セオのグローブは、右手の物はしっかり裂けている。つけることに問題はないが、買わなければと思っていた。そこに丁度、革製品の店。

「あんたの手袋、新調しないといけないだろ。」
「え、うん。でもわたしのためにここまで?」
「当たり前だ、オレの追っ手を斃してくれたんだ。」

 選べよ、とディエゴはぶっきらぼうに言う。疲れているはずなのに、セオのためにバザール連れてきてくれたのだ。セオはわああっとはじけるような笑顔を浮かべると、どれにしようかと商品にがっついた。
 女性向け男性向けと様々なデザインがある、長さも装飾も種類が多い。全部の商品を万遍なく見てから、よし、と、欲しい物を決めた。

「……これにする。」

 選んだのは、今のと長さもデザインもほとんど同じ物。革の硬さもいい具合に似ている。手に嵌めてみると、今使っているものと変わらない付け心地がした、悪くない。

「じゃあ……おい店主、これをくれ。」
「あ、えっ……?」

 ディエゴはセオが選び取ったグローブを横から掠め取った。そしてそのまま店主に渡し、彼は自分の財布を取り出す。セオも慌てて財布を出すが、それをディエゴは制止させた。

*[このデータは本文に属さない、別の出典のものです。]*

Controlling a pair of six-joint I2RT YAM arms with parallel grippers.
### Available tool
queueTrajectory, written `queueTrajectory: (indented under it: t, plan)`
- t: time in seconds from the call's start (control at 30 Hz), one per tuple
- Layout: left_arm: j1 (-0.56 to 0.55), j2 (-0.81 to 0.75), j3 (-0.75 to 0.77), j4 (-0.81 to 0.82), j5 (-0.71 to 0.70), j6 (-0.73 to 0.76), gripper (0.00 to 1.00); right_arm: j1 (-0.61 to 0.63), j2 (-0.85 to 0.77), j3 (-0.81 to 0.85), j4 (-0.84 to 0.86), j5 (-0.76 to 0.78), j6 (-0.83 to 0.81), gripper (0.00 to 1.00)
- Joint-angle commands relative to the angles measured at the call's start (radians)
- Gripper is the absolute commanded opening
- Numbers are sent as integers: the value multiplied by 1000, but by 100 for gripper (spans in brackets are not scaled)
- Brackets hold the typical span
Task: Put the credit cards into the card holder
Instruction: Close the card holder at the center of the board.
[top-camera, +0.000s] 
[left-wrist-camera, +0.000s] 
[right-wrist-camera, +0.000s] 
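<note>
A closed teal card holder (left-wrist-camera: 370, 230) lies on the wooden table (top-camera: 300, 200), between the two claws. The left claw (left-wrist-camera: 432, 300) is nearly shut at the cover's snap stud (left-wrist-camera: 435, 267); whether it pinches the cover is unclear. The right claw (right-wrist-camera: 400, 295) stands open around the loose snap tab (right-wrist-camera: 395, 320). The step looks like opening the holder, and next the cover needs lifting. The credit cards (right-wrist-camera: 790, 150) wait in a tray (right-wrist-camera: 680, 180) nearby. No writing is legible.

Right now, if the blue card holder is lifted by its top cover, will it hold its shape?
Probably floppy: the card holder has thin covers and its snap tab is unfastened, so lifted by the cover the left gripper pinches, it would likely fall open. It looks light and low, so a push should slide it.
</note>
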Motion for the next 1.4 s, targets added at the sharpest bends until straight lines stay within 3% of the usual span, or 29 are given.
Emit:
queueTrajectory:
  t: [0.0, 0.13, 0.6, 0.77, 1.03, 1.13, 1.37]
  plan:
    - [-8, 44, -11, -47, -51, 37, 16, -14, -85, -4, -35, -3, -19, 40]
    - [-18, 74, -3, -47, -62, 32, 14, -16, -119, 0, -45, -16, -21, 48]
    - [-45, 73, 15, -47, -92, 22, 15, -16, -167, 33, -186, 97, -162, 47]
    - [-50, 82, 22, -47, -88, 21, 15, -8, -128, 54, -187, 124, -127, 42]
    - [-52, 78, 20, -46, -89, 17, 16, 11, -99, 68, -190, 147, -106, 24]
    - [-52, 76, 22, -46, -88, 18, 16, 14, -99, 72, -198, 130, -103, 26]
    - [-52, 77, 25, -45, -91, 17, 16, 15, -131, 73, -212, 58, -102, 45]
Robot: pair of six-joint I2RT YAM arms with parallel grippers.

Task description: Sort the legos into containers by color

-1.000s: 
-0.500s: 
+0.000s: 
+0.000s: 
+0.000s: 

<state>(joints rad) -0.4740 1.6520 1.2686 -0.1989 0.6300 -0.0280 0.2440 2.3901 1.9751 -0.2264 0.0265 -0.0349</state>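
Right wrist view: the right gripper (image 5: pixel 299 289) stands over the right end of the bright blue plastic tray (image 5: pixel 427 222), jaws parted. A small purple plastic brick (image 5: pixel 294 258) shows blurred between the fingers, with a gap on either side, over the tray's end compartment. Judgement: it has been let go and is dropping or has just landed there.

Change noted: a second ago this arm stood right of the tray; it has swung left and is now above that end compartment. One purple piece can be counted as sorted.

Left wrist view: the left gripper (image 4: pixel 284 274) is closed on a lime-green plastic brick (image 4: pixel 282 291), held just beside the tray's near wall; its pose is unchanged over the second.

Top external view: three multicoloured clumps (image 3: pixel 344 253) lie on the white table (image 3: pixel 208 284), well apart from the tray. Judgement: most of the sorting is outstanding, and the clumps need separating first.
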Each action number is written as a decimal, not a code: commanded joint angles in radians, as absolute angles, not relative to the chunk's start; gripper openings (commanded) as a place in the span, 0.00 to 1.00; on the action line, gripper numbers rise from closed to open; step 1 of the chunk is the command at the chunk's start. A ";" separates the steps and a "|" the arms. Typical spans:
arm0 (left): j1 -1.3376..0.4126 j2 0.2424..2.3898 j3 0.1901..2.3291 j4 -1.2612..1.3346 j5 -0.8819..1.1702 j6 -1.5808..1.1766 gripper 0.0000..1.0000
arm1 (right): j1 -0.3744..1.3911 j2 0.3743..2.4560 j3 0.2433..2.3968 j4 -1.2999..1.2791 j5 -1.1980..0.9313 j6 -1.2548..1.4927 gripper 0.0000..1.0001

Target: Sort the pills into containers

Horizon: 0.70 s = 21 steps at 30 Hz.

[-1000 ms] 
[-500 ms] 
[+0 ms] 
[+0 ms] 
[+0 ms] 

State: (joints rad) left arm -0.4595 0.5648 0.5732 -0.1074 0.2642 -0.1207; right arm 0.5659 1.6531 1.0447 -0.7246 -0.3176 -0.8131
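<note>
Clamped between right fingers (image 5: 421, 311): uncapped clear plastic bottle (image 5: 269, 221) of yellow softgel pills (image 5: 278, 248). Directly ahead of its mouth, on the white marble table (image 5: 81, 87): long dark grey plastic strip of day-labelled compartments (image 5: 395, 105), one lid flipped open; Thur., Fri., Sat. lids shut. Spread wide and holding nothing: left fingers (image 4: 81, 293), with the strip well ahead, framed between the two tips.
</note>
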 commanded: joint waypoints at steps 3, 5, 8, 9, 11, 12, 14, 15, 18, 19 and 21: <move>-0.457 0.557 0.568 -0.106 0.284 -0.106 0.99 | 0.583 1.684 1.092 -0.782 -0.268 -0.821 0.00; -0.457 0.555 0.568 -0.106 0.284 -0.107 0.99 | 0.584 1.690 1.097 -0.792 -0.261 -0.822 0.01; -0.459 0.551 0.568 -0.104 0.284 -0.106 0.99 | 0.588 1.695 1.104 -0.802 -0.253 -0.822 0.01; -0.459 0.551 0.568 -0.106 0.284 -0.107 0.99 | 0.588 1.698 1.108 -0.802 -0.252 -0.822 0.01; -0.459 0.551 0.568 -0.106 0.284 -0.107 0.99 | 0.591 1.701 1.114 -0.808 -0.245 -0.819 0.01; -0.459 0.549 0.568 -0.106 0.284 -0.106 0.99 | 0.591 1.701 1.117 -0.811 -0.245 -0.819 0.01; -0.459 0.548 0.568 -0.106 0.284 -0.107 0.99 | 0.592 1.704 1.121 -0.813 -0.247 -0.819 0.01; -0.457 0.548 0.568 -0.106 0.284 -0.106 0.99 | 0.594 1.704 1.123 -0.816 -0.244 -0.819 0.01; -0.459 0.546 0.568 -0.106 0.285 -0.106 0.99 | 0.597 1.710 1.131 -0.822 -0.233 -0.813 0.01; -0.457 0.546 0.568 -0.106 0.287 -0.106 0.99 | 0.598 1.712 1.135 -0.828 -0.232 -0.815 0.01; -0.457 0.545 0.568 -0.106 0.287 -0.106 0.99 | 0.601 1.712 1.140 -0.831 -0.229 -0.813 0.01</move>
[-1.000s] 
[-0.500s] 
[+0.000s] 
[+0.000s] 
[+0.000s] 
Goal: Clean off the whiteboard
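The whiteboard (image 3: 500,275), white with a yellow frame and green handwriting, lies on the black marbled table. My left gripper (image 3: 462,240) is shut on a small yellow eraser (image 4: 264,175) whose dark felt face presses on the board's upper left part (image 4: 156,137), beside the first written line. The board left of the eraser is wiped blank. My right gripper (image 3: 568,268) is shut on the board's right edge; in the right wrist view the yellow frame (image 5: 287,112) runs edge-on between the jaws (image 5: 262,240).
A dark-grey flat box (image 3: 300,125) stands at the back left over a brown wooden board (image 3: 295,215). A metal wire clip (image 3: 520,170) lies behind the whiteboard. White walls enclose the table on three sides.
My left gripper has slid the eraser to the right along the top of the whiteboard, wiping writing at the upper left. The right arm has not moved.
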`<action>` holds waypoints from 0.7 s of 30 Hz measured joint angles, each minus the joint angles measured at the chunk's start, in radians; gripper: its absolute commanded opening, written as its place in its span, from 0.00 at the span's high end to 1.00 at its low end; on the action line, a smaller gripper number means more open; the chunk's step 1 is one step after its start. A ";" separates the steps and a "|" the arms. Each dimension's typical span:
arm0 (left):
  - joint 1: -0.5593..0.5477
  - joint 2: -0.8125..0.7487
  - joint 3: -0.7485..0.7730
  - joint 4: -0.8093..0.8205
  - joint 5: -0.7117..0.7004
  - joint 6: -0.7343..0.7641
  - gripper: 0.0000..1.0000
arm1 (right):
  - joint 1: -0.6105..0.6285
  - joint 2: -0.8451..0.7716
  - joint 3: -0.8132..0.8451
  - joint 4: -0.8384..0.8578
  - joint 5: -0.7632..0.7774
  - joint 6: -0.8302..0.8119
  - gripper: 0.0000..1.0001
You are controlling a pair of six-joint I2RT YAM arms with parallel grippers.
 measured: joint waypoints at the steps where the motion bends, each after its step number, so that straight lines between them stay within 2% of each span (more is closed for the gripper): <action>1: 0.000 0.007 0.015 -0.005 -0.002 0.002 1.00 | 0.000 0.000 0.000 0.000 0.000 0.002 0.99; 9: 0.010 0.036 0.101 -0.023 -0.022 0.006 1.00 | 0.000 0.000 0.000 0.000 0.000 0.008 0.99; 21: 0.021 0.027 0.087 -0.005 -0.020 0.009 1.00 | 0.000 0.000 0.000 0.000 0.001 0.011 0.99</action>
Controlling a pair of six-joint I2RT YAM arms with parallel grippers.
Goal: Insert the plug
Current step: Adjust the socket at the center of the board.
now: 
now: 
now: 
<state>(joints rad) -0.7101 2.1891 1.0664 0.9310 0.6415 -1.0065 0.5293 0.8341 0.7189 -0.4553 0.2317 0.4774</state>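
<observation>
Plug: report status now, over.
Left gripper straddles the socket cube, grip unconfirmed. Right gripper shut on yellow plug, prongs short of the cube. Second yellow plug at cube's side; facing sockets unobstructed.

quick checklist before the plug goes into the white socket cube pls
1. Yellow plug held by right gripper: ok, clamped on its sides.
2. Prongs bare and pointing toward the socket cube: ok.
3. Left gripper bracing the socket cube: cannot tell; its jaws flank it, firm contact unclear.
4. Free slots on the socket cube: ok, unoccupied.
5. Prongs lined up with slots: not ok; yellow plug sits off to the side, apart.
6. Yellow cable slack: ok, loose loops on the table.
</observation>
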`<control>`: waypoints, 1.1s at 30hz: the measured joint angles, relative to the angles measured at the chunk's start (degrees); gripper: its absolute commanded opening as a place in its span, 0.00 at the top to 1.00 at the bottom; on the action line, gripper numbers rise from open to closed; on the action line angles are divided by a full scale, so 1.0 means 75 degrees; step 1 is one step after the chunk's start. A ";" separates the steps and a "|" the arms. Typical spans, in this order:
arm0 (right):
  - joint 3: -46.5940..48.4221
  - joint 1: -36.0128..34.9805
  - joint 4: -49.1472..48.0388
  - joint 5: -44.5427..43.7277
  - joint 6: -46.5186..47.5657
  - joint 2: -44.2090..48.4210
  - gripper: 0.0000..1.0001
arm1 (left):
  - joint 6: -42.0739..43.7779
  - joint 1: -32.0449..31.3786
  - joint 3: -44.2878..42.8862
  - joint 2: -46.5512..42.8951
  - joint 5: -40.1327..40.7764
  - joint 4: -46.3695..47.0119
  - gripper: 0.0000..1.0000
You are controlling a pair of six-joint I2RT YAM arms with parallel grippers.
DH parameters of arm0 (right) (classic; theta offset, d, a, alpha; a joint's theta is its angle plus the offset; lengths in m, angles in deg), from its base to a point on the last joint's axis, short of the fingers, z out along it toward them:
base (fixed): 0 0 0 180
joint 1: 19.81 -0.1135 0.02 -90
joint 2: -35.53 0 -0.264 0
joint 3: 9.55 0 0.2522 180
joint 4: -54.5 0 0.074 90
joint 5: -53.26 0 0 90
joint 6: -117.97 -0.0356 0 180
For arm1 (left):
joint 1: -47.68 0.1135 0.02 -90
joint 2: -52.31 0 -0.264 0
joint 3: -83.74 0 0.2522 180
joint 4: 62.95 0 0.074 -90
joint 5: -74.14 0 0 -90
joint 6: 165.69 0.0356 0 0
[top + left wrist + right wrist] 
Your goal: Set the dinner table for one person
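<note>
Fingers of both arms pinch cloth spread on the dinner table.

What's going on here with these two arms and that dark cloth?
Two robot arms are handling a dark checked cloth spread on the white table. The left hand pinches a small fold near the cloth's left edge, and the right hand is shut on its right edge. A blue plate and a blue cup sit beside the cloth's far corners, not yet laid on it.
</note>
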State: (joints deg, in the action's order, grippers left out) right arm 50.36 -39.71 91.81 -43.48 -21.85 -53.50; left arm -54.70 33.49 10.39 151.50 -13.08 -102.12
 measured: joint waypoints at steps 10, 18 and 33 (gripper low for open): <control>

「金はいい、オレが出す。オレのために駄目になったんだからな。」
「え、でも、あれはわたしが勝手にやったことだし。」
「いい厄介払いになったんだ、それに恩を恩のまま放っておくわけにいかない。」

 店主は手際良く値札を取り外し、ディエゴからお金を受け取って釣り銭を返す。実用的で良い仕事をした物である分、このグローブにはいい値段が着いている。それをサラリと出されてはセオは申し訳ない。それでも払う払うと言い続けてはディエゴの気遣いを無碍にしてしまうだろう、セオは最後には黙ってグローブを受け取った。

「……ありがとう。」

 早速今嵌めているグローブを外し、新しいものを嵌める。グーとパーを繰り返して手に馴染んでいるかを再確認。帽子のツバを触って、腰に手を宛てて、様いろんなポーズを取ってみる。

「どうだ?」
「すごくいいよ。ディエゴ、本当にありがとう。」
「オレが女に物を買ってやるなんてないぜ、大事に使えよ。」
「うん!大事に使う!」

 両手を胸の前でぎゅっと握り、心臓に押し当てる。嬉しくてたまらない。このグローブ、大切にしなくては。みすみす自分から鋭利なナイフの前に差し出すのは絶対にやめよう。しかし大切にしつつもたくさん使って、ヴィンテージ感を醸し出させたい。
 セオはもう一度自分が言える最高の礼の言葉を述べた。